• What to produce: Select the lines below containing the word "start".
BEGIN
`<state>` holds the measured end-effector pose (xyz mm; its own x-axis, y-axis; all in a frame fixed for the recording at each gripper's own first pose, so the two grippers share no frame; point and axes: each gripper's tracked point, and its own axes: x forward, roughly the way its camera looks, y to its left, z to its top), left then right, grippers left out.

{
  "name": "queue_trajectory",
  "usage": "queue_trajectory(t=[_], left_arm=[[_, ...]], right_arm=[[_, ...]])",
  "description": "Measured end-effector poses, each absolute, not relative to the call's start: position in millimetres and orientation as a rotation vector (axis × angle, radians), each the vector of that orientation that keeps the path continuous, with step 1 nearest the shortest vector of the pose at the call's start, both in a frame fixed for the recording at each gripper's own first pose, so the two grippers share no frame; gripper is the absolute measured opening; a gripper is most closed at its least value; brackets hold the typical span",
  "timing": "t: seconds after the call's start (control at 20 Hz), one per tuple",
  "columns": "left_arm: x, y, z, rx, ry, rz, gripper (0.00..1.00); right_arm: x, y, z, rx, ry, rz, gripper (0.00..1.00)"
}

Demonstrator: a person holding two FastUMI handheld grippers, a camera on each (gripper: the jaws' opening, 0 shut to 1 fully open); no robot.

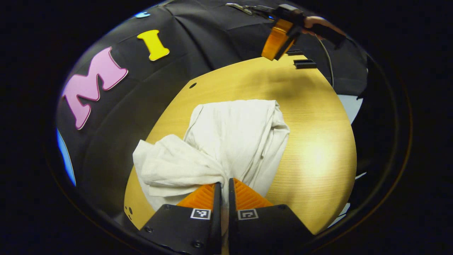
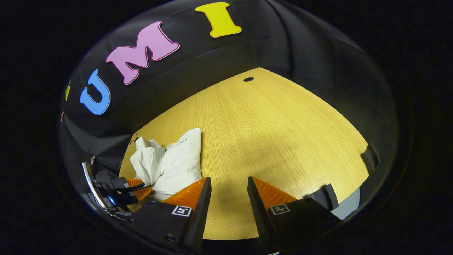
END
• Completed exercise:
  "description": "Measured end-effector poses, each absolute, not relative to the call's start: position in millimetres and orientation as a rotation vector (axis × angle, radians), each the vector of that orientation that keeps the path continuous, with step 1 nearest the shortest vector of the pose at the call's start, both in a frame fixed for the recording at each gripper's own first pose, so the two grippers share no frame; gripper is the absolute measured opening; a gripper is most closed at its least value; brackets hold the typical span",
  "timing": "t: seconds after the call's start (control at 20 Hz), one per tuple",

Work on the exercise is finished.